"Iya iya."
Ratih dan teman-temannya kembali ke KCD.
Hari semakin terik. Keringat mengucur deras, seperti peribahasa "peluhnya menganak sungai". Tisu yang dibawa tak cukup menyeka keringat yang terus membanjiri wajah dan badan mereka. Gagang kacamata Ratih mulai terasa panas. Menyentuh kulit yang menutupi tulang baji. Lepas kacamata, pandangan tak jelas. Pakai kacamata, gagangnya terasa panas. Kulit Ratih mulai terasa perih. Mungkin ada yang lecet karena terlalu sering diusap menyeka keringat.
Masuk ke KCD, udara tiba-tiba menjadi sejuk. Semua melantai, sekedar memindahkan energi panas dari badan ke ubin keramik.
Tulilit tulilit.
Eh? Ada pesan masuk.
Terkirim. Bapak.
"Hoi! Ada sinyal!", Beli Gusti bersorak kegirangan.
Tepat pukul sebelas siang. Sontak semua berpencar, mengambil posisi mencari sinyal terkuat.
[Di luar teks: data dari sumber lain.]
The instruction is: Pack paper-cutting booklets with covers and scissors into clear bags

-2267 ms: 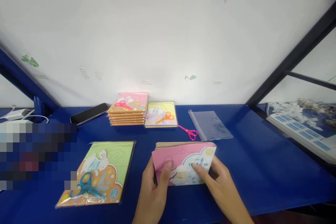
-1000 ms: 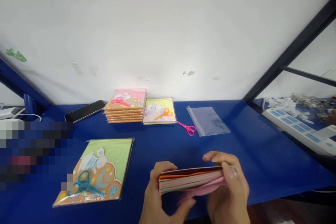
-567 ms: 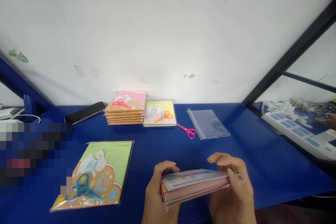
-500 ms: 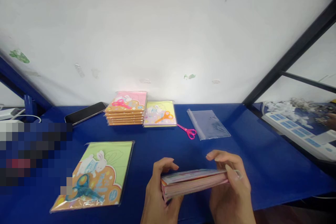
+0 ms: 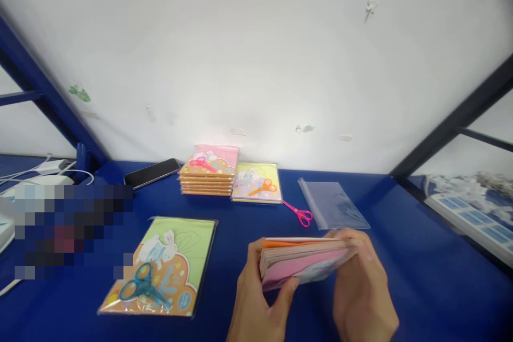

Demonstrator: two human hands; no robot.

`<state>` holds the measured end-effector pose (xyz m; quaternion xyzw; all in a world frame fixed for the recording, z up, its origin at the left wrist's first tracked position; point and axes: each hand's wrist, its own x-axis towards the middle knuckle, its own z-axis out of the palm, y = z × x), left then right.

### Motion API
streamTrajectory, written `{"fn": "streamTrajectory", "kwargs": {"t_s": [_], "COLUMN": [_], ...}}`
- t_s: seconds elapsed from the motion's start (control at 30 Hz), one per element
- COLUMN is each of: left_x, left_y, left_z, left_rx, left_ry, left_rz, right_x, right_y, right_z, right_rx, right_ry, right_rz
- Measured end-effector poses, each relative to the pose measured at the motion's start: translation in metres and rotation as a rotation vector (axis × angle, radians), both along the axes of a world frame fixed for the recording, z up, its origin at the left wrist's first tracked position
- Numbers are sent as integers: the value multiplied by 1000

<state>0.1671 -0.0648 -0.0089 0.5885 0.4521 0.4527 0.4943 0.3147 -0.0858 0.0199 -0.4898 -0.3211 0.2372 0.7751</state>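
Note:
My left hand (image 5: 262,294) grips the left end of a thick stack of paper sheets (image 5: 298,270), its thumb on the pink face. At the other end my right hand (image 5: 363,283) is closed round the stack's edge. The stack is tilted above the table, with an orange sheet near its top and a pink printed sheet towards me. Beyond my hands lie pink scissors (image 5: 303,216) and a clear plastic bag (image 5: 334,206). To the left lies a bagged green-and-orange rabbit pack (image 5: 198,251) with blue scissors (image 5: 144,283) in it.
Against the wall stands a pile of bagged rabbit packs (image 5: 206,184). Beside it is a yellow pack (image 5: 256,171) with orange scissors on it. A phone (image 5: 152,172) lies further left on the blue table (image 5: 404,256). White cables (image 5: 86,172) are at the left, a blue-and-white box (image 5: 475,222) at the right.
The stack has been tipped so its pink face now shows towards me. My right hand has closed over its right end. The view has shifted slightly, moving the table things right.

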Motion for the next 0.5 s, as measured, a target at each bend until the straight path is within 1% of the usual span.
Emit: {"fn": "streamTrajectory", "kwargs": {"t_s": [0.07, 0.13, 0.23, 0.33, 0.43, 0.5], "left_x": [2, 2, 0, -2, -3, -3], "left_y": [-4, -7, -8, -6, -3, -1], "left_z": [2, 2, 1, 1, 1, 1], "left_rx": [8, 15, -6, -53, -106, -97], "left_ry": [43, 77, 99, 124, 132, 103], "left_rz": [108, 128, 69, -17, -18, -18], "right_x": [1, 3, 7, 9, 8, 6], "right_y": [0, -2, -7, -5, 2, 4], "right_z": [-2, -3, 0, 5, 4, -1], "right_rx": [-47, -64, -30, -57, -107, -119], "right_ry": [27, 24, -23, -19, 16, 30], "right_rz": [-3, -25, -6, -13, -53, -35]}}
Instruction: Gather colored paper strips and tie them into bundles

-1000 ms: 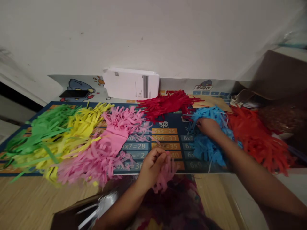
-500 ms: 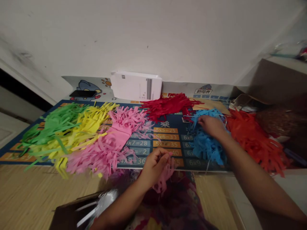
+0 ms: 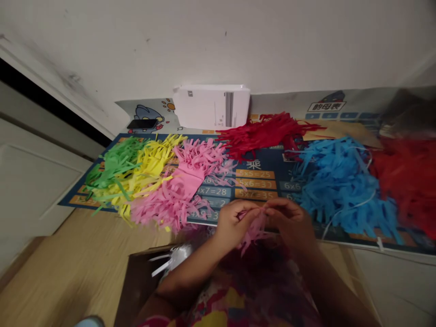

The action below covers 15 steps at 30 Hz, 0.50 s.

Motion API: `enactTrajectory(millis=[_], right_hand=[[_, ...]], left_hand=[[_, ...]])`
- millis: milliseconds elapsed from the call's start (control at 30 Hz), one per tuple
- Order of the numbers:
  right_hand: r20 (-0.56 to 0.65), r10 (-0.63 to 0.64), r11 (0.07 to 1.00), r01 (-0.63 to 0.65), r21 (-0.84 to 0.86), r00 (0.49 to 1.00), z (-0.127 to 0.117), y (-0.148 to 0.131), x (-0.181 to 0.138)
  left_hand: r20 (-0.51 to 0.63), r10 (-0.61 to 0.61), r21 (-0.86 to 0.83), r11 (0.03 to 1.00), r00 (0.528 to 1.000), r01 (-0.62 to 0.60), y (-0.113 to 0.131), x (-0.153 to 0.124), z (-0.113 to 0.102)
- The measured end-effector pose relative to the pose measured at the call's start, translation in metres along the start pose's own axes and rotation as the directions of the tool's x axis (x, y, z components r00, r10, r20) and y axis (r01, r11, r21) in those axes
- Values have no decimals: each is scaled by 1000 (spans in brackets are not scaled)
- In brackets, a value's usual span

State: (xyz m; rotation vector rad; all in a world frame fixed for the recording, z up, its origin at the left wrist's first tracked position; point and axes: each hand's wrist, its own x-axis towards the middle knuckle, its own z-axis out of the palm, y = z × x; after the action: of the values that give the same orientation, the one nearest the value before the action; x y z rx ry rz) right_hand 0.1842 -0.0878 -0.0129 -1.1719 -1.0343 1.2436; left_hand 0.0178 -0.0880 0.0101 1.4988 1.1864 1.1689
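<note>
left hand [image 3: 235, 221] pinches small pink tassel [image 3: 255, 230], left of blue fringe pile [image 3: 344, 186]. right hand [image 3: 293, 222], nearer that pile, has fingertips at tassel's top; whether pinching it, cannot tell. red fringe [image 3: 407, 179] lies right of pile.

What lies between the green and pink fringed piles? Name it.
The yellow fringed pile lies between the green pile and the pink pile, in the head view.

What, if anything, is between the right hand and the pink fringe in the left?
Nothing visible is. The right hand has its fingers at the top of the held pink fringe, close beside the left hand; the blue fringe lies off to the right.
</note>
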Motion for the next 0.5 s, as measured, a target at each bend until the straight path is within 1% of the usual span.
enactTrajectory(millis=[100,200,333,500], right_hand=[[-50,74,990,-67,126,996,3,3,1],[-95,75,983,-58,175,993,5,6,0],[-136,10,993,7,122,991,3,12,-4],[-141,-108,994,111,13,984,-1,14,-9]], left_hand=[[-11,-1,27,1000,1000,1,-2,-1,2],[-9,27,58,998,1000,-26,-4,0,4],[22,135,141,981,991,-137,-3,2,3],[58,267,296,916,962,-272,-1,2,3]])
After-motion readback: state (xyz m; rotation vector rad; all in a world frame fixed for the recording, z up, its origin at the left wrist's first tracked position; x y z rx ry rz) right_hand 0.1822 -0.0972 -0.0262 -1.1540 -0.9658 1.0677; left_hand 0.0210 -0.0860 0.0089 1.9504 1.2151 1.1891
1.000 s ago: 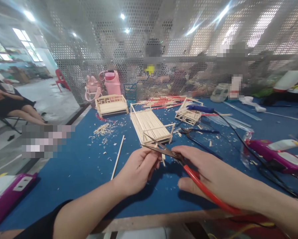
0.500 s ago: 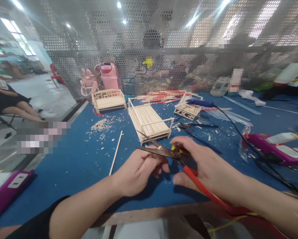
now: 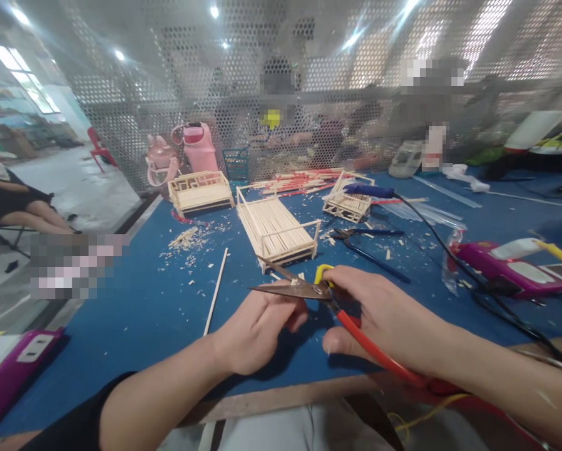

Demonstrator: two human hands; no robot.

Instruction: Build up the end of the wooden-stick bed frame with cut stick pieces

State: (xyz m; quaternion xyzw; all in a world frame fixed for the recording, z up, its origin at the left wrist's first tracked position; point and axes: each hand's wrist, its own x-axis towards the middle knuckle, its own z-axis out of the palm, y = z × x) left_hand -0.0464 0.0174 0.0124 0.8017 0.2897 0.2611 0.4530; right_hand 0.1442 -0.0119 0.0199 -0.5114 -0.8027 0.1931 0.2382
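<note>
Left fingers [image 3: 281, 308] behind scissors [image 3: 309, 290] perhaps pinch wood [image 3: 301, 277], a slatted model [image 3: 278, 224] beyond.

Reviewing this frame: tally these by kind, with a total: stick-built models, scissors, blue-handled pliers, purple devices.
Stick-built models: 3 (bench, bed-like frame, smaller frame)
Scissors: 1
Blue-handled pliers: 1
Purple devices: 2 (left-edge device, right-side device)
Total: 7

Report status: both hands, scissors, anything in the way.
Right grip on red-handled scissors, blades open. Left grip curled at the blades, contents unclear. Stick-built frame close beyond, might crowd the tips; loose stick lies left of it.
</note>
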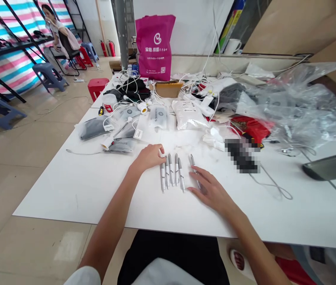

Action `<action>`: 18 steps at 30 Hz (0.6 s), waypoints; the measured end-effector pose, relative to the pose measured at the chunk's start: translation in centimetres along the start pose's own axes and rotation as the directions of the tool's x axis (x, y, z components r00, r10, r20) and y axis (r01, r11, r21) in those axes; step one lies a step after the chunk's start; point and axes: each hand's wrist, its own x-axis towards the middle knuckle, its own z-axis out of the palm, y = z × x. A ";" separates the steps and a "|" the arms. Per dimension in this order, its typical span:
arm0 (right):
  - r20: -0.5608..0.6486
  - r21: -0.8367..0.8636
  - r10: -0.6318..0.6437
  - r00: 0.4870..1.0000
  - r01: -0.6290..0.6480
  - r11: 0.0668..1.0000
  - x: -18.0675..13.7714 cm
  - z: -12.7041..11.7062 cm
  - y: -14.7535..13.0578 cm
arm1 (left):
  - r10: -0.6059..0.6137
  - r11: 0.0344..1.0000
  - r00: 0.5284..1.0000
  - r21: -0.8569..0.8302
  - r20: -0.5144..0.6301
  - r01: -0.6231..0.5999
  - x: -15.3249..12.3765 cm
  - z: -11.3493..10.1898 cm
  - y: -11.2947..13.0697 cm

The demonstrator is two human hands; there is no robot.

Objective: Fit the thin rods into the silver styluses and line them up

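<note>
Several white-and-grey pens (172,172) lie side by side on the white table (102,194), pointing away from me. My left hand (148,158) rests at the top of the row's left end. Its fingers are curled, with a gap between thumb and forefinger and no pen seen in it. The thumb tip is close to the leftmost pen (163,177). To the right, a single pen (193,160) lies apart from the row. My right hand (211,188) lies beside it with fingers spread, the fingertips over its lower part, which they partly hide.
Behind the pens are grey packets (120,145), a white packet (189,114), tangled white cables and a pink bag (155,47). Clear plastic wrap (301,107) and a dark cylindrical object (331,165) stand on the right. A person (62,35) sits far left near stools (49,75).
</note>
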 end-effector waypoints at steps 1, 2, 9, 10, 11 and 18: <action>0.000 -0.023 -0.015 1.000 0.015 1.000 -0.3 0.3 0.0 | -0.001 0.998 1.000 -0.065 0.017 0.002 0.0 -0.3 -0.1; -0.003 -0.038 -0.030 1.000 0.030 0.999 -0.4 0.4 0.0 | -0.001 0.989 0.999 -0.144 0.041 0.007 0.0 -0.6 -0.3; -0.077 0.189 0.123 0.989 -0.107 0.976 -0.2 -0.5 -0.3 | 0.124 0.708 0.989 -0.692 -0.077 -0.142 -0.9 -2.2 0.9; -0.096 0.284 0.161 0.982 -0.128 0.950 0.3 -0.6 -0.4 | 0.115 0.666 0.983 -0.723 -0.144 -0.183 -1.0 -1.9 1.3; -0.116 0.388 0.196 0.974 -0.137 0.911 0.9 -0.6 -0.6 | 0.107 0.631 0.975 -0.744 -0.195 -0.218 -0.9 -1.6 1.6; -0.141 0.623 0.297 0.944 -0.148 0.768 8.9 -0.6 1.0 | 0.028 0.460 0.972 -0.860 -0.235 -0.221 -0.5 2.1 2.3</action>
Dipencetnya nomor ponsel, dikabari sanak keluarga di kampung halaman. Ada yang menelepon, ada yang sekadar berkirim pesan.
Di bawah tower jaringan seluler, terlihat Bang Jacky menelepon sambil menangis.
"Tadi makan pagi pakai daun pisang, hiks. Makan nasi sama mie instan, hiks. Ada sedikit abon ikan. Aku seperti orang miskin makan beralaskan daun pisang, hu.. hu.. hu.. "
Kang Arya cengar-cengir, asik merekam Bang Jacky yang menelepon sambil menangis di bawah tower. Oh, ternyata ini yang membuat Bang Jacky bermuram tadi pagi?